RevoLotto (RVL), as the whitepaper cites, is a revolutionary lottery coin. It is a decentralized cryptocurrency that rewards token holders for conducting transactions. The cryptocurrency seeks to grant traders instant rewards on every transaction and protect them using its burn protocol and unique circulation cycles. RevoLotto (RVL) is exclusively created on the Binance Smart Chain (BSC). BSC is a secure and simple-to-use blockchain and stands out as a good fit for RevoLotto (RVL).
Besides, the cryptocurrency is a four-dimensional coin seeking to allow users to win higher profits and increased bonuses. For instance, on every successful trade, 80% of the coins are granted to the trader, 6% of the remaining are distributed among the token holders, 5% of the coins are burned, and lastly, the remaining 9% of the coins are transferred into a liquidity pool. In brief, coin burning refers to the process of removing tokens from circulation and sending them to an unusable wallet address instead. Furthermore, the coins added into the liquidity pool are secure in a locker for three months. Traders who keep the coins in the locker for the whole three months seek to get the coins as a bonus and profit numerous times.
Accordingly, trading coins in a network levies a 20% charge. However, in reality, the charges are approximately about 5%. After all, token holders own the coins locked into a liquidity pool (9%) and the coins tossed out of circulation (5%).
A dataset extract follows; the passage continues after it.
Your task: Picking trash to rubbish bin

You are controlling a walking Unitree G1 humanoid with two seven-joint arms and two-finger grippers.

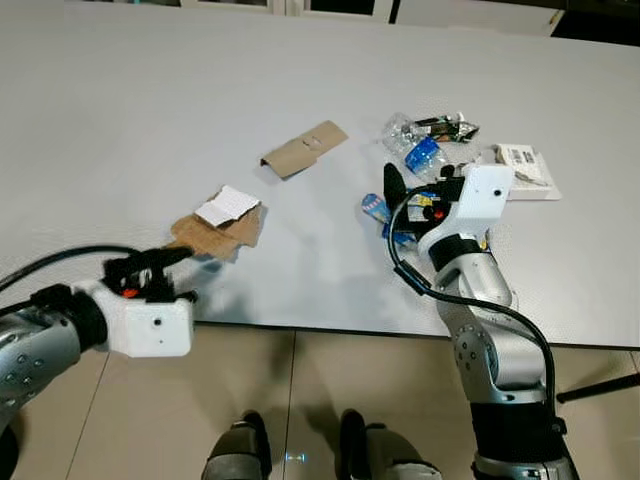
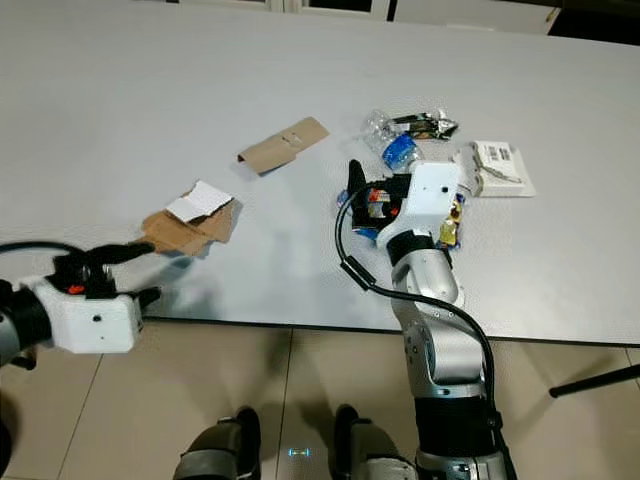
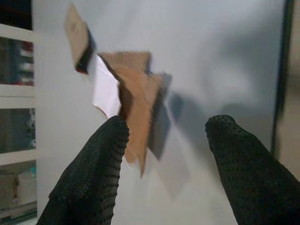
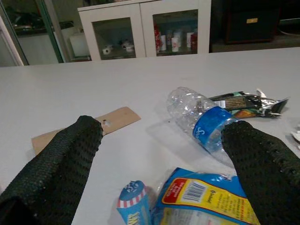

On the contrary, stacking away the coins for three months bars users from trading the tokens for the set period. Meanwhile, more users join the network, and the coin value aims to shoot up. Therefore, users retaining their tokens for long seek to avail bigger profits.
Further, RevoLotto (RVL) seeks to bring forth an improved standard of decentralized finance (DeFi) by utilizing a new and inventive coin circulation cycle. First, the circulation cycle seeks to involve decreasing the supply of coins in the network. In the case of RevoLotto (RVL), 5% of the total supply is burned, thereby reducing the total count of coins in circulation. Following a drop in the total supply of coins, the value of the token witnesses a sharp increase. For example, if 100 tokens are circulating in the network at a particular value, the value remains unchanged after the first coin circulation cycle. However, the count of the tokens depletes by 5%. In short, what was once the value of 100 coins seems to stand out as the value of 95 coins in the second circulation cycle.